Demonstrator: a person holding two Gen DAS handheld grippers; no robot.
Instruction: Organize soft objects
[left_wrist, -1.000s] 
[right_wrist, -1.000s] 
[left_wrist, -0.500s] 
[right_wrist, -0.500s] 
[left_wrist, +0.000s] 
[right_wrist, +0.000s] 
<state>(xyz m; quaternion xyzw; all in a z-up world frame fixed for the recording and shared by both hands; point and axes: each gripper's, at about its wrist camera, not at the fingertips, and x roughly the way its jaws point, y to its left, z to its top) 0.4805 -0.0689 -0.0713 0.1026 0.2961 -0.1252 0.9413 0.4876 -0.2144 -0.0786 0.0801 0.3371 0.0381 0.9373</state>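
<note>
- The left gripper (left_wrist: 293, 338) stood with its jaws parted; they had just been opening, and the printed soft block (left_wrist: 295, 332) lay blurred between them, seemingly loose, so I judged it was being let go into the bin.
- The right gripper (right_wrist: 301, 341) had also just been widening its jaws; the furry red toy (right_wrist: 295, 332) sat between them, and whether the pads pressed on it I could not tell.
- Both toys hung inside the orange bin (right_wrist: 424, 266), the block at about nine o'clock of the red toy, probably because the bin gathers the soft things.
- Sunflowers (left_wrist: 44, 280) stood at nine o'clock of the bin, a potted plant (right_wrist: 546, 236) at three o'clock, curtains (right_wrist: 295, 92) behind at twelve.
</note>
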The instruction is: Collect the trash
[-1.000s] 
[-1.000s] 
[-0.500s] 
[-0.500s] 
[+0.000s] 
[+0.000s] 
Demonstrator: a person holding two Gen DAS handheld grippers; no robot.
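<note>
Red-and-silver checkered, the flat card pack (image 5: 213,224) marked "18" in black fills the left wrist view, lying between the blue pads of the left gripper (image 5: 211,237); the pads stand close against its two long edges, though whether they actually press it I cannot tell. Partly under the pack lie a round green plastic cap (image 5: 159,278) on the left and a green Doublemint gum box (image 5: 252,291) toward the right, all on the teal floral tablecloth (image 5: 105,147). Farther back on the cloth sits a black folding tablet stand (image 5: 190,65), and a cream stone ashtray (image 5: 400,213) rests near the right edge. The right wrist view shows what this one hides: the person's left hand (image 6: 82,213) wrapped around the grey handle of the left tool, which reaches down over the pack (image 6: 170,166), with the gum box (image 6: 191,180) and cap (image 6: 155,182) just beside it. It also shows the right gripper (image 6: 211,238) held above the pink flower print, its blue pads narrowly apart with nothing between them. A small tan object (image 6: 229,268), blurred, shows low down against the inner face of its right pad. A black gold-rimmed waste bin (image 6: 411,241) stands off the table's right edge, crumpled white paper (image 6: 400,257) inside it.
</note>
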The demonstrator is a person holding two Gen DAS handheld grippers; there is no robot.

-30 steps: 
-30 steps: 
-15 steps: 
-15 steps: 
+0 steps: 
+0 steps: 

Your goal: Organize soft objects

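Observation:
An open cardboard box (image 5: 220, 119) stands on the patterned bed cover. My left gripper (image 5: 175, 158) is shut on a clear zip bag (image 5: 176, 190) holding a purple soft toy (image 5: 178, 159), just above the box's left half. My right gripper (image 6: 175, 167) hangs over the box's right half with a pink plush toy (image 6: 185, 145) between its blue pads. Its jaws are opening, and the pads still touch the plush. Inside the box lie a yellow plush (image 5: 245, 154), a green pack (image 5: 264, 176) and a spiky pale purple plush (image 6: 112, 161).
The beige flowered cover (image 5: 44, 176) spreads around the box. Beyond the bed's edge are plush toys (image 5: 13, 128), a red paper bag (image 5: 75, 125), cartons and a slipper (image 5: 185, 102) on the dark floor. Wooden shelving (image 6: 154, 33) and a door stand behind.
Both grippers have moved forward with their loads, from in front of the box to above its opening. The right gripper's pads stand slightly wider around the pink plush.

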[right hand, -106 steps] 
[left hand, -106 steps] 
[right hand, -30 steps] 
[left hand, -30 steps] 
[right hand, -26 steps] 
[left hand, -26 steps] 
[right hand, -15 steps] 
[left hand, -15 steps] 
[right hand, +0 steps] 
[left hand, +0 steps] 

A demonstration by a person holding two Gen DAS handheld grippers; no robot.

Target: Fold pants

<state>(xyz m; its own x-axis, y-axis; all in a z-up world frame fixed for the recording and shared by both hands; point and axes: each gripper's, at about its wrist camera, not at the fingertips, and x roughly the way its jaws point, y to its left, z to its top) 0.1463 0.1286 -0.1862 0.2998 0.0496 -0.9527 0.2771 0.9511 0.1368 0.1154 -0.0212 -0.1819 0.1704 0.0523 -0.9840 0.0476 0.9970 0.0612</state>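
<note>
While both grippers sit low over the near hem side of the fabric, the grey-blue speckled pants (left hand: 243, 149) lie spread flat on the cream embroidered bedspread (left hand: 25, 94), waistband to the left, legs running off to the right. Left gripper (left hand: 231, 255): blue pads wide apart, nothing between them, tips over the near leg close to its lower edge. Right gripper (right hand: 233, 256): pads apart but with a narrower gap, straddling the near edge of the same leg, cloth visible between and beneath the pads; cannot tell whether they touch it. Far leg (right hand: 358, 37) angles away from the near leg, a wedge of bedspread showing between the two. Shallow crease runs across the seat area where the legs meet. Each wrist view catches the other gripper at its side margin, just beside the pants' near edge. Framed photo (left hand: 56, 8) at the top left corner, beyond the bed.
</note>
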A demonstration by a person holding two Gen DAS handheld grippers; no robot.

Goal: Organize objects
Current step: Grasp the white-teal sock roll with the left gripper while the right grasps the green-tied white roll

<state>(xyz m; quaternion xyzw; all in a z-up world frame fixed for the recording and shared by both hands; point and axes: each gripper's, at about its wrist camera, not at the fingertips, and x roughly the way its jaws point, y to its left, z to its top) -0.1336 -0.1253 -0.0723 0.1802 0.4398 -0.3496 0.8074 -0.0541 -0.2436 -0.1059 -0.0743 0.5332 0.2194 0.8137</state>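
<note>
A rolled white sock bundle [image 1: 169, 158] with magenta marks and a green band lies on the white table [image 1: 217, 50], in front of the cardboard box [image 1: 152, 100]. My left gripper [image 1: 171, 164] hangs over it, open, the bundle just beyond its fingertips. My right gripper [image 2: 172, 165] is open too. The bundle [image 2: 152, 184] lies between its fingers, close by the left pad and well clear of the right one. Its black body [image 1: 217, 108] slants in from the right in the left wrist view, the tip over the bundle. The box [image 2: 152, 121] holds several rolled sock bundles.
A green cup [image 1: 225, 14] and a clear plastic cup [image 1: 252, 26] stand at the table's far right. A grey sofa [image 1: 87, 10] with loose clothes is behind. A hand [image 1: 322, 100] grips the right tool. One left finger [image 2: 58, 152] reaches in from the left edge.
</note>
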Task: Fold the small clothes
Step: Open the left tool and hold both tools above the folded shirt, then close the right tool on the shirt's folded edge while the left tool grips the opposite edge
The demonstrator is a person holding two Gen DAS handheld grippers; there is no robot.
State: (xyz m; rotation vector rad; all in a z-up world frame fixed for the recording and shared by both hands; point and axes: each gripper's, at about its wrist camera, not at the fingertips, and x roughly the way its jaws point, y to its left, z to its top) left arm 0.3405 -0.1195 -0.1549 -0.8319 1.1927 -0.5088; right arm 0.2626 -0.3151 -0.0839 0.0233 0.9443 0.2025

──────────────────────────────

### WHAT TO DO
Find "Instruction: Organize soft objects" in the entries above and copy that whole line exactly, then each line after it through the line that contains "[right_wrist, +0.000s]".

### ANSWER SPACE
Instruction: Organize soft objects
[left_wrist, -1.000s] 
[right_wrist, -1.000s] 
[left_wrist, -0.500s] 
[right_wrist, -0.500s] 
[left_wrist, +0.000s] 
[right_wrist, +0.000s] 

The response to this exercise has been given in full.